Mais il en allait de même pour ses collègues ; les minutes de leurs procès
fourmillent de déclarations de ce genre, et, nous disent les psychiatres
chargés de leur expertise psychologique, il faut les croire [8] .
    On voit bien, alors, à travers les propos de Hoess, le
mécanisme de l’engrenage vers la radicalisation : la certitude et la
sérénité que chacun s’appliquait à afficher aidaient les autres à refouler
leurs doutes, qui devenaient une source de culpabilité [9] . Mais ce qui est
vrai des officiers est vrai également des hommes de troupe : la SS
recrutait ses hommes dans toutes les couches de la société, et non pas dans les
bas-fonds.

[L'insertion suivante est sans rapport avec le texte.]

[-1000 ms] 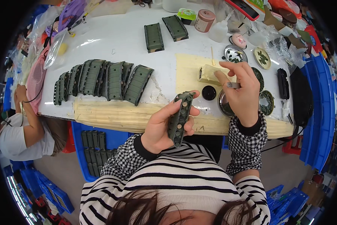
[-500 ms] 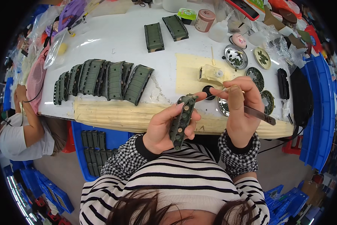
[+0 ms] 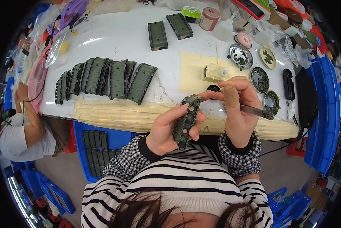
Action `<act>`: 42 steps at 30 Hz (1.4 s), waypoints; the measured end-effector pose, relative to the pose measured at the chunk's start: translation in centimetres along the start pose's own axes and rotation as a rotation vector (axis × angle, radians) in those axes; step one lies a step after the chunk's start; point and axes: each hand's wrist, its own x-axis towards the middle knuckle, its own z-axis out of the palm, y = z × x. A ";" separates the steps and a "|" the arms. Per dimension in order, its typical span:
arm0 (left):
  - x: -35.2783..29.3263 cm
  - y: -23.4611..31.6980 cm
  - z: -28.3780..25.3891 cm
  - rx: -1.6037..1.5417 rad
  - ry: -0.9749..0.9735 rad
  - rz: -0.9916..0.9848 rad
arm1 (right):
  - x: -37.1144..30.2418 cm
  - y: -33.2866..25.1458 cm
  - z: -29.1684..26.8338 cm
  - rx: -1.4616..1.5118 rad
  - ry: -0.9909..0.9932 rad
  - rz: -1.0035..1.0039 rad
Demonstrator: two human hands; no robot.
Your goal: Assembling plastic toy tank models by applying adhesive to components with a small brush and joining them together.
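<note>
My left hand (image 3: pixel 161 131) is closed round a long, narrow green model-tank part (image 3: pixel 185 123), with dark track-like edging and small tan round pieces along its side. The part is tilted, its upper end pointing toward the table. My right hand (image 3: pixel 239 110) grips metal tweezers (image 3: pixel 262 113), their flat end sticking out to the right past the palm. A thin pale stick (image 3: pixel 226 86) also shows at its fingertips. One right fingertip is close to the part's upper end; any tiny piece there is too small to make out.
Similar green parts (image 3: pixel 96 78) stand in a row at left; two flat ones (image 3: pixel 157 36) lie farther back. Round dishes of small green pieces (image 3: pixel 260 79), a tan block (image 3: pixel 213 72) and a black pot (image 3: pixel 213 91) sit at right. A blue crate (image 3: pixel 79 152) stands below; another person (image 3: pixel 24 133) sits at left.
My right hand and the tweezers have moved slightly left, closer to the part. The part in my left hand has turned a little and shifted slightly right.
</note>
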 end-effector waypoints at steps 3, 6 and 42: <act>0.0 0.0 0.4 0.001 -0.007 -0.003 | -0.1 0.2 -0.2 0.016 0.011 0.019; 0.0 0.1 0.0 0.048 -0.039 0.004 | 0.1 0.0 -0.3 -0.005 0.083 0.016; -1.0 0.7 3.0 1.516 0.242 0.418 | -0.1 0.1 -0.2 -0.194 -0.129 -0.047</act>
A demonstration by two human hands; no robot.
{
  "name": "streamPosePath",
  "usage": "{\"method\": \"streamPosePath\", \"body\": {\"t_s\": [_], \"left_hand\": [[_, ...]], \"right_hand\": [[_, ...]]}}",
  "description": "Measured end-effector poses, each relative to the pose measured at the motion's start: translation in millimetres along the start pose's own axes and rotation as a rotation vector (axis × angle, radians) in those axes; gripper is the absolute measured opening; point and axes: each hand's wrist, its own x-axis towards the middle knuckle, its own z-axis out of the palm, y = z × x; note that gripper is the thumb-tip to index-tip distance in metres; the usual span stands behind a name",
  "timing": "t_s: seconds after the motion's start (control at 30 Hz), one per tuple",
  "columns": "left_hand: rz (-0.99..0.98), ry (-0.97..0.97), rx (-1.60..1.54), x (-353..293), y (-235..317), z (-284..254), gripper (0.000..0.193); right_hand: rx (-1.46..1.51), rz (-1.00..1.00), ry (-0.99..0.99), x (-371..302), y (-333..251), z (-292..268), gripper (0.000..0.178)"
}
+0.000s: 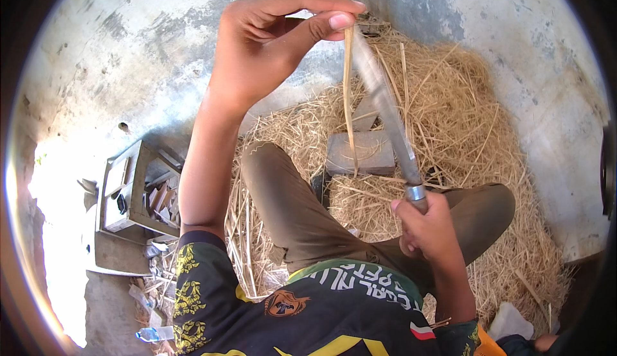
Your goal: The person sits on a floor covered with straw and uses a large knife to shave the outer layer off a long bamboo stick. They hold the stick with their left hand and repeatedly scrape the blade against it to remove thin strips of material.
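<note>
While the left hand (pixel 267 50) is pinching the top of a thin straw-coloured strip (pixel 348 92) between thumb and forefinger, the strip is hanging over a grey block (pixel 373 153). The right hand (pixel 432 227) is gripping a long-bladed knife (pixel 392 115) by its handle, and the blurred blade is slanting up just beside the strip; whether they are touching is unclear. Pale shavings (pixel 463 118) are lying heaped around the person's bent legs (pixel 279 195).

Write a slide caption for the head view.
The left hand pinches a thin, hanging strip; the right hand holds a long-bladed knife, with straw-coloured strands heaped around.
</note>
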Motion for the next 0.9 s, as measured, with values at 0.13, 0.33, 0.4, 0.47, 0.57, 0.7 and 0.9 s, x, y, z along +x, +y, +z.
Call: {"method": "streamPosePath", "body": {"t_s": [0.13,0.33,0.4,0.47,0.57,0.7,0.9], "left_hand": [[0.001,0.002,0.063,0,-6,-3,0.019],[0.024,-0.008,0.053,-4,-6,1,0.019],[0.032,0.007,0.070,-7,-6,3,0.019],[0.036,0.014,0.075,-7,-4,3,0.020],[-0.015,0.065,0.061,-10,-4,7,0.025],[-0.045,0.147,-0.054,-24,-6,15,0.030],[-0.251,0.550,-0.457,-33,19,35,0.017]], "right_hand": [[0.133,-0.229,0.028,4,2,9,0.028],[-0.071,0.040,-0.046,24,26,5,0.028],[-0.044,-0.041,-0.035,23,25,3,0.030],[0.004,-0.119,-0.051,26,26,4,0.031],[0.068,-0.168,-0.203,28,17,7,0.043],[0.379,-0.004,-0.303,35,27,7,0.070],[0.354,-0.081,-0.214,40,26,15,0.067]]}}
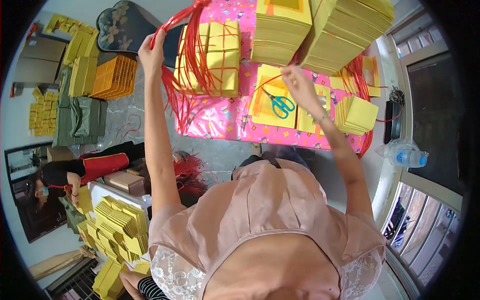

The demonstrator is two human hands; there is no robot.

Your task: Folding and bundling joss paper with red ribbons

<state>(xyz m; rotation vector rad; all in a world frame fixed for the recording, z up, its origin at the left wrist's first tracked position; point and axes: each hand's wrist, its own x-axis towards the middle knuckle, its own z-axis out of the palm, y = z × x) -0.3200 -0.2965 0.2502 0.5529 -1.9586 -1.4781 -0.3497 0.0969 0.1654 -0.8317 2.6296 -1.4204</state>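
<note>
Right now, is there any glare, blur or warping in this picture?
In the head view, glare whitens patches of the glossy pink table cover; in the head view, the right hand looks slightly soft, while the teal scissors read clearly; in the head view, fisheye distortion warps the outer room, with black corners.

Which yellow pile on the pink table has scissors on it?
The low, orange-marked pile front and centre; teal scissors lie on it, the other piles show none.

red strands (198, 47), yellow paper stacks (280, 41), teal-handled scissors (274, 101) — pink, figure-patterned tablecloth (212, 122)
</note>
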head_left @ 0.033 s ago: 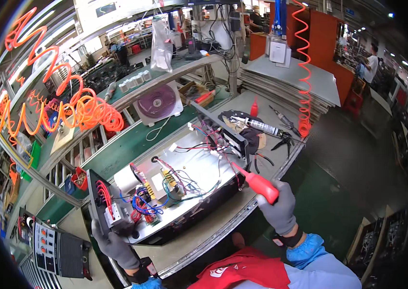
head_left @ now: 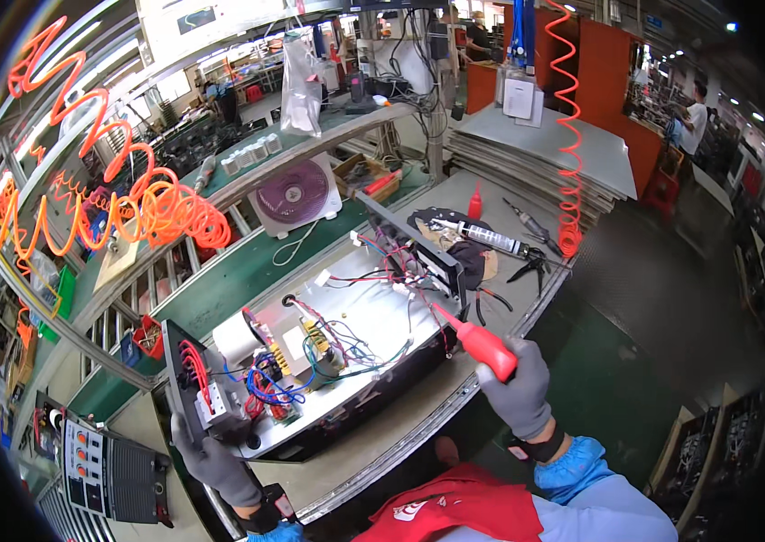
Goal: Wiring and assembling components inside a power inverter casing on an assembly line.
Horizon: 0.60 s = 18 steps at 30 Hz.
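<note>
In front of me lies a long open metal case [head_left: 360, 327], with a bright inner floor and dark outer sides. Inside its left half are a transformer [head_left: 296, 348], a white cylinder [head_left: 235, 334] and tangled coloured wires [head_left: 274, 388]. My left hand [head_left: 220, 465], in a grey glove, grips the lower corner of the dark left end panel [head_left: 182, 370]; its fingertips are partly hidden. A red squeeze bottle [head_left: 488, 350] is held in my gloved right hand [head_left: 520, 388]. Its thin nozzle points up and left, close to wires by the right end panel [head_left: 436, 257].
Right of the case lie a caulking gun [head_left: 491, 239], pliers [head_left: 491, 305] and another red bottle [head_left: 475, 203]. Stacked metal sheets [head_left: 540, 149] stand behind. An orange coiled hose [head_left: 568, 135] hangs at right, more coils [head_left: 174, 212] at left. A control box [head_left: 111, 470] sits lower left.
</note>
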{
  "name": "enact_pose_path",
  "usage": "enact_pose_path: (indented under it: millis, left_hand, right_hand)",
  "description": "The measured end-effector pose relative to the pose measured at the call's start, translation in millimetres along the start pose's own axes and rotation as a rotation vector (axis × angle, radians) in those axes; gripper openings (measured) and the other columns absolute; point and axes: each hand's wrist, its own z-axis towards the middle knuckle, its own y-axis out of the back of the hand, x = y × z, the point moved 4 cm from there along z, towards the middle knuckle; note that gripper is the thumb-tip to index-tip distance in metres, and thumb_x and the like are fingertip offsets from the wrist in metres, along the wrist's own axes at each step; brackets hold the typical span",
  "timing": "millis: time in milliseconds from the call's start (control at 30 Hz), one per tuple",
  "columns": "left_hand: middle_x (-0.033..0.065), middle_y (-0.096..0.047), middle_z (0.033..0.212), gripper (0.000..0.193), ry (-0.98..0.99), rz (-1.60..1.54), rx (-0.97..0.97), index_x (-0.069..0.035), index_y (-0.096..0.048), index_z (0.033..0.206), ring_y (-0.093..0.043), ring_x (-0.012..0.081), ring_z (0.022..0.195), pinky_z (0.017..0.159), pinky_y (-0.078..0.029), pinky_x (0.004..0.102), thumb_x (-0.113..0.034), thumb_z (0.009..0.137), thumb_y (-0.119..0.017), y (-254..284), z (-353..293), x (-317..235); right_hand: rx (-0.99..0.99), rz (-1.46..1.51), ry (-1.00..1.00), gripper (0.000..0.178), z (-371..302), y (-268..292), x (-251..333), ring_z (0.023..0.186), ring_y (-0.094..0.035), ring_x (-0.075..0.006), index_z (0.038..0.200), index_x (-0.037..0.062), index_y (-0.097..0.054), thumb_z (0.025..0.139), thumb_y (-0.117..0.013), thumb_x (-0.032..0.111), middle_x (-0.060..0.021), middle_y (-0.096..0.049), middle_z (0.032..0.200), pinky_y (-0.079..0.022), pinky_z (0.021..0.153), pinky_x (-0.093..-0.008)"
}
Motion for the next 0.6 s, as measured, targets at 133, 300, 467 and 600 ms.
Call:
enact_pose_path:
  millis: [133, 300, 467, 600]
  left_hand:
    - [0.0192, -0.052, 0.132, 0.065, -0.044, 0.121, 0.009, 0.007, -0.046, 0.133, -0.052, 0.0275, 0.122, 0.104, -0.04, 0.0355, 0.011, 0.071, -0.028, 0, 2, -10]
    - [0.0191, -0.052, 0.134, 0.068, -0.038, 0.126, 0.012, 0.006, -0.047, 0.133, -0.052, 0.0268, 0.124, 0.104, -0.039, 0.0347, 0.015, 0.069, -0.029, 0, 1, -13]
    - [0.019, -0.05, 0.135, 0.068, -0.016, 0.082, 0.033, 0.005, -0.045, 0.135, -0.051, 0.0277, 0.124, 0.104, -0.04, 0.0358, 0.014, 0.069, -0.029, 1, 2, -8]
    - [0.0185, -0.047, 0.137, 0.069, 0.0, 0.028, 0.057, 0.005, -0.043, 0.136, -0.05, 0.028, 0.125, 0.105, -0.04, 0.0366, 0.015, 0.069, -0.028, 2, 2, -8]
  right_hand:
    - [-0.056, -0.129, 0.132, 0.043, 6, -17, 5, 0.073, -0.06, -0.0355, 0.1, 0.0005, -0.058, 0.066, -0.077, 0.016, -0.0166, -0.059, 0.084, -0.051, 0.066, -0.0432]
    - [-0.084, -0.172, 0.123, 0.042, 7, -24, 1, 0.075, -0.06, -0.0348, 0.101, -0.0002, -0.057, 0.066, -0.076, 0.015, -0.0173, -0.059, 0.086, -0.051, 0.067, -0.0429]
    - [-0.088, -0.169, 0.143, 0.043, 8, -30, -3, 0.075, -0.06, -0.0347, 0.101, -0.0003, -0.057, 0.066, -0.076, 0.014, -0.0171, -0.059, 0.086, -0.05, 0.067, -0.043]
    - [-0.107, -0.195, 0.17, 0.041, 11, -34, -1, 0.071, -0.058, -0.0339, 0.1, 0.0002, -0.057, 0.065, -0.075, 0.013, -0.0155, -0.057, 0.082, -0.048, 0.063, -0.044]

Il ne s’agit nullement, par là, de réhabiliter la SS, mais de mettre
en lumière un fait social qui a influé considérablement sur le cours des
événements – dans le sens de leur radicalisation, paradoxalement. Hoess
évoque son soulagement quand les chambres à gaz viennent remplacer les bains de
sang : il exprime un sentiment collectif suffisamment fort pour que
Himmler en ait été saisi. L’extermination en masse des Juifs avait commencé, en
effet, au début de l’été 1941, en liaison étroite avec la guerre contre l’URSS.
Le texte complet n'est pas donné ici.